2.8 Autocorrelation

Just as correlation measures the extent of a linear relationship between two variables, autocorrelation measures the linear relationship between lagged values of a time series.

There are several autocorrelation coefficients, corresponding to each panel in the lag plot. For example, \(r_{1}\) measures the relationship between \(y_{t}\) and \(y_{t-1}\), \(r_{2}\) measures the relationship between \(y_{t}\) and \(y_{t-2}\), and so on.

The value of \(r_{k}\) can be written as \[ r_{k} = \frac{\sum\limits_{t=k+1}^T (y_{t}-\bar{y})(y_{t-k}-\bar{y})} {\sum\limits_{t=1}^T (y_{t}-\bar{y})^2}, \] where \(T\) is the length of the time series.

The first nine autocorrelation coefficients for the beer production data are given in the following table.

\(r_1\) \(r_2\) \(r_3\) \(r_4\) \(r_5\) \(r_6\) \(r_7\) \(r_8\) \(r_9\)
-0.102 -0.657 -0.060 0.869 -0.089 -0.635 -0.054 0.832 -0.108

These correspond to the nine scatterplots in Figure 2.11. The autocorrelation coefficients are normally plotted to form the autocorrelation function or ACF. The plot is also known as a correlogram.

ggAcf(beer2)
Autocorrelation function of quarterly beer production.

Figure 2.12: Autocorrelation function of quarterly beer production.

In this graph:

  • \(r_{4}\) is higher than for the other lags.

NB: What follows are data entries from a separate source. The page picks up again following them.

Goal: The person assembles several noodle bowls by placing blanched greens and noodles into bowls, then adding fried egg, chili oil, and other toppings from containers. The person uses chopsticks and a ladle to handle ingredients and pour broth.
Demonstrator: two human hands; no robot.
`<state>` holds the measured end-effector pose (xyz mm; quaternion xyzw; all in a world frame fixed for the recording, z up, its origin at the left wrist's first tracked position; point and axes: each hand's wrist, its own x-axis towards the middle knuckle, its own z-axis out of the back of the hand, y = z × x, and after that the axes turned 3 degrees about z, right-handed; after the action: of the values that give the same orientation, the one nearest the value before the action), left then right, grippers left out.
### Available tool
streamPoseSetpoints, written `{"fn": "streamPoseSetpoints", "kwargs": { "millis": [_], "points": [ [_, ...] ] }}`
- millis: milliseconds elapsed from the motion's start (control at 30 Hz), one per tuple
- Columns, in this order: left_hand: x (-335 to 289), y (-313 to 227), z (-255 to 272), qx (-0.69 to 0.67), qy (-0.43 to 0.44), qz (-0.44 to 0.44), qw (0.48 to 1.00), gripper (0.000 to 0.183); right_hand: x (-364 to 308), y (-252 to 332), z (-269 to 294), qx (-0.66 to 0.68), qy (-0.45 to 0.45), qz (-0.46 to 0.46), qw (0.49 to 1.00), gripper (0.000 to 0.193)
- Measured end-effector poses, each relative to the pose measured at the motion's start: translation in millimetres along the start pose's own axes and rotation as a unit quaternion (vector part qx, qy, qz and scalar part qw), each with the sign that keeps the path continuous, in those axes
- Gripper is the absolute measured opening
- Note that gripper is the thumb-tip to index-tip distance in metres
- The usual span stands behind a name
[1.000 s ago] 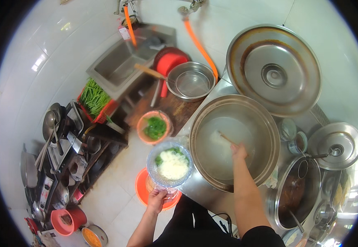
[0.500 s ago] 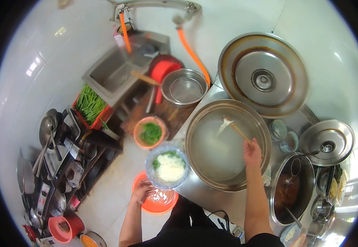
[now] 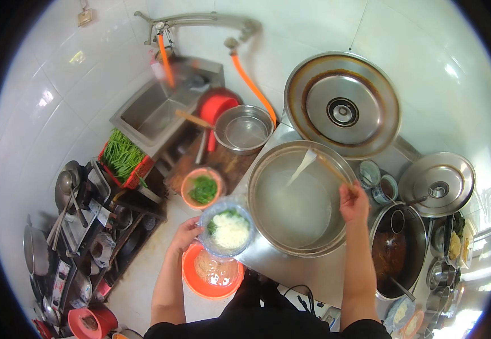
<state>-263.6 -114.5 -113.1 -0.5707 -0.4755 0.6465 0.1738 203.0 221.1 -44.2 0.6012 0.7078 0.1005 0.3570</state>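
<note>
My right hand (image 3: 354, 204) is closed around long wooden chopsticks (image 3: 335, 171) above a wide steel pot (image 3: 257, 223) of cloudy, steaming liquid. From their tips a bundle of white noodles (image 3: 302, 168) hangs down toward the liquid. With my left hand (image 3: 187, 234) I grip the left edge of a plastic-lined bowl (image 3: 249, 217), which sits beside the pot. White noodles (image 3: 231, 233) and chopped greens (image 3: 210, 227) lie in that bowl. Some of my left fingers are hidden by its rim.
An orange basin (image 3: 191, 278) with noodle-like strands stands below the bowl. A bowl of greens (image 3: 218, 186) and a steel pan (image 3: 217, 135) are behind. Right of the big pot is a pot of brown broth (image 3: 379, 285); a large lid (image 3: 381, 130) leans behind.
My left hand has moved up onto the bowl's left edge. My right hand has shifted slightly right, and the noodles on the chopsticks hang higher, near the pot's far rim.
</note>
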Motion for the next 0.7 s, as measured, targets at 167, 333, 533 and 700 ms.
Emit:
{"fn": "streamPoseSetpoints", "kwargs": {
  "millis": [167, 333, 533, 700],
  "points": [
    [-12.5, 10.5, -14.8, -0.079, 0.089, 0.037, 0.992, 0.065, -53.2, 81.5, -109.7, -0.019, 0.087, 0.099, 0.991, 0.031],
    [-44.9, 22.6, -37.1, -0.212, 0.039, -0.041, 0.976, 0.068, -70.9, 115.1, -142.2, -0.014, 0.182, 0.166, 0.969, 0.026],
    [-69.9, -2.3, -42.7, -0.275, 0.016, -0.092, 0.957, 0.069, -14.7, 16.4, -11.6, -0.013, 0.081, 0.045, 0.996, 0.015],
    [-61.4, -34.3, -62.3, -0.269, 0.011, -0.149, 0.951, 0.074, -0.5, -75.2, 95.4, 0.018, -0.116, -0.039, 0.992, 0.015]
  ]
}}
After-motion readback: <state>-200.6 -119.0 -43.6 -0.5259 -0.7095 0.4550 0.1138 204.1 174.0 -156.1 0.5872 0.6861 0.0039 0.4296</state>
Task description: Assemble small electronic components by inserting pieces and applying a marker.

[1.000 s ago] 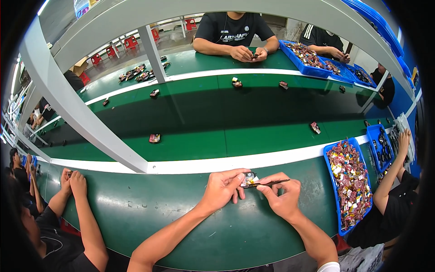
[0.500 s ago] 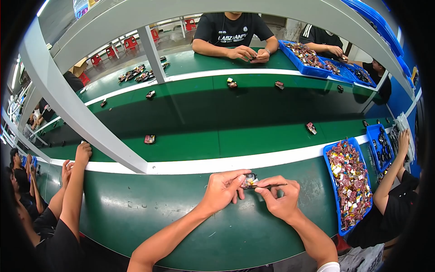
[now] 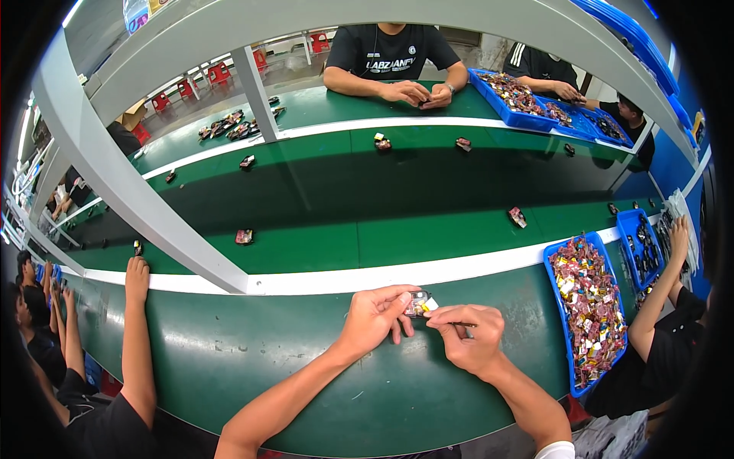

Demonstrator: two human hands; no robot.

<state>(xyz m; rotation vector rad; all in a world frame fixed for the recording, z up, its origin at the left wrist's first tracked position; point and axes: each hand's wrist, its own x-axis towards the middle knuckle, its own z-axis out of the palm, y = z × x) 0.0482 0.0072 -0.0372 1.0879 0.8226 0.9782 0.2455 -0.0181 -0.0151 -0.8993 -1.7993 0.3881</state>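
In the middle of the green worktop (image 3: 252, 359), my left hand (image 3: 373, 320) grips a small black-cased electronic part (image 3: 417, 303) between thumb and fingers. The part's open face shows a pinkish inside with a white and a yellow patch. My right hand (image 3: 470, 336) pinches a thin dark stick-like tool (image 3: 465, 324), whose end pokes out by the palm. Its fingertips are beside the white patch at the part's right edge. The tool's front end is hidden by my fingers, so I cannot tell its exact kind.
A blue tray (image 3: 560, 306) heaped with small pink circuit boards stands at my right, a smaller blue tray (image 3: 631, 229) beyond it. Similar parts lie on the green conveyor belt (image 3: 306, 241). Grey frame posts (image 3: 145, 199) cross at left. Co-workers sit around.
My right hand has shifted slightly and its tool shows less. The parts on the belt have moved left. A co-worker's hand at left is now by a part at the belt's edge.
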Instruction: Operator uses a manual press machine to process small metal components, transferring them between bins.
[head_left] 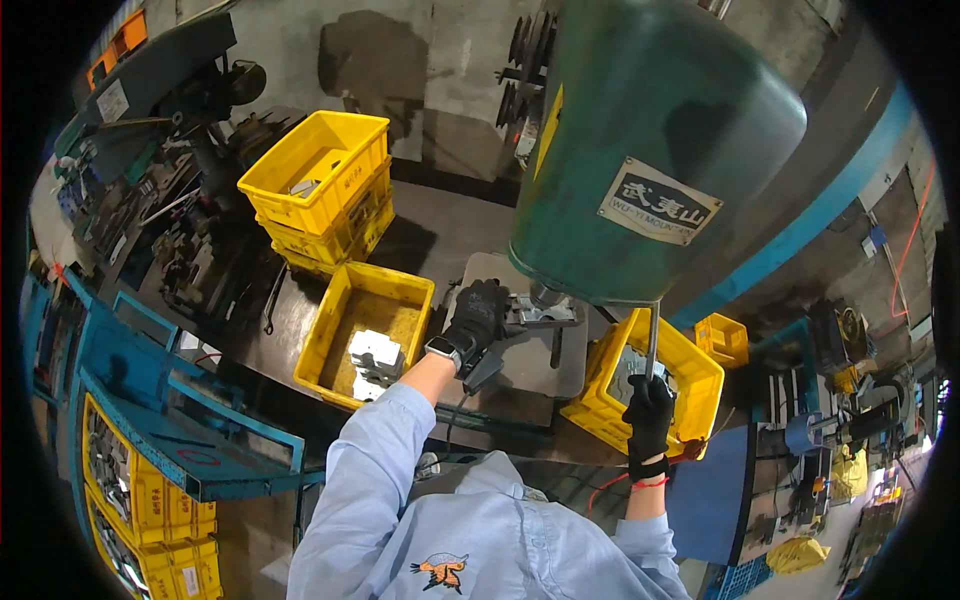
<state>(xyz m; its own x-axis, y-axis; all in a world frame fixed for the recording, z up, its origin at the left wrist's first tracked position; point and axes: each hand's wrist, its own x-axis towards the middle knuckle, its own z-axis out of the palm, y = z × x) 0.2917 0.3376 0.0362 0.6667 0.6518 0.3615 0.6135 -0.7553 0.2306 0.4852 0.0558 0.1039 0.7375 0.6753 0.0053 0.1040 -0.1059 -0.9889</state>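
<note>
My right hand, in a black glove, is wrapped round a metal lever that hangs from the green drill press head. Against the left end of a metal fixture on the machine table rests my left hand, also in a black glove. Its fingers look closed together, but what they grip is hidden. The chuck is directly above the fixture, and the drill tip cannot be made out. A watch and a small dark device with a cable are at my left wrist.
A yellow bin with silvery metal blocks stands left of the machine table. Behind it are stacked yellow bins. Another yellow bin with metal parts sits under my right hand. A blue metal frame stands at left.
</note>
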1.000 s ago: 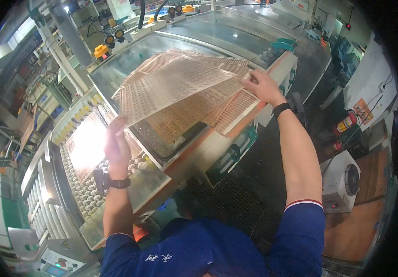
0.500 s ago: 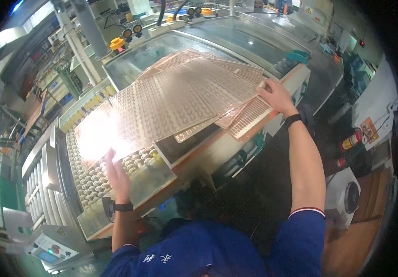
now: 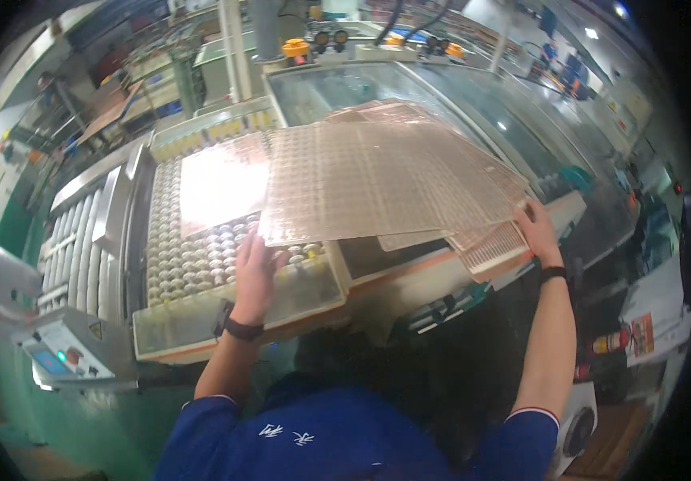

This is due to the seasonal pattern in the data: the peaks tend to be four quarters apart and the troughs tend to be two quarters apart.
  • \(r_{2}\) is more negative than for the other lags because troughs tend to be two quarters behind peaks.
  • The dashed blue lines indicate whether the correlations are significantly different from zero. These are explained in Section 2.9.

Trend and seasonality in ACF plots

When data have a trend, the autocorrelations for small lags tend to be large and positive because observations nearby in time are also nearby in size. So the ACF of trended time series tend to have positive values that slowly decrease as the lags increase.

When data are seasonal, the autocorrelations will be larger for the seasonal lags (at multiples of the seasonal frequency) than for other lags.

When data are both trended and seasonal, you see a combination of these effects, as illustrated in Figure 2.14.

aelec <- window(elec, start=1980)
autoplot(aelec) + xlab("Year") + ylab("GWh")
Monthly Australian electricity demand from 1980--1995.

Figure 2.13: Monthly Australian electricity demand from 1980–1995.

ggAcf(aelec, lag=48)
ACF of monthly Australian electricity demand.

Figure 2.14: ACF of monthly Australian electricity demand.

The slow decrease in the ACF as the lags increase is due to the trend, while the “scalloped” shape is due the seasonality.